What is בְּדֹלח (bedolach) often rendered as…
bdellium in Bible translations?
also known as: guggul, guggal, false myrrh
The word “bdellium” appears twice in the King James Bible, NASB, ESV and other translations. The original Hebrew word used in these verses is בְּדֹלח, transliterated as bedolach. The meaning of this very ancient Hebrew word is somewhat uncertain. We know that it designates a product of the land of Havilah; and in Numbers 11:7 it likened to manna in appearance.
Some believe bedolach was probably an aromatic gum/resin which exuded from a particular tree.

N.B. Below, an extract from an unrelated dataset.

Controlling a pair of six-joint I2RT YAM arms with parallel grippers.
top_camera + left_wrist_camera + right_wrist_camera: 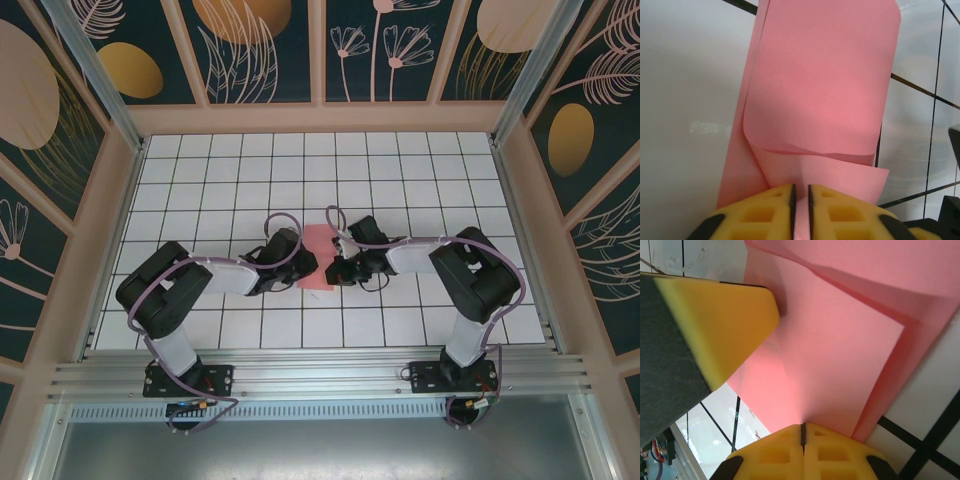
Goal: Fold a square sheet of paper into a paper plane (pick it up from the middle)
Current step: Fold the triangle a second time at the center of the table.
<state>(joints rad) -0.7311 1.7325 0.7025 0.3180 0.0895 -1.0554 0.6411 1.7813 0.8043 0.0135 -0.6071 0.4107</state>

Bdellium is a semi-transparent oleo-gum resin extracted from Commiphora wightii (False Myrrh) and Commiphora africana trees. Commiphora wightii is also known as guggul and is found today from northern Africa to central Asia. Its fragrant resin bears a resemblance in color to myrrh. Thus, most Bible translators have used the name “bdellium” to translate the word bedolach.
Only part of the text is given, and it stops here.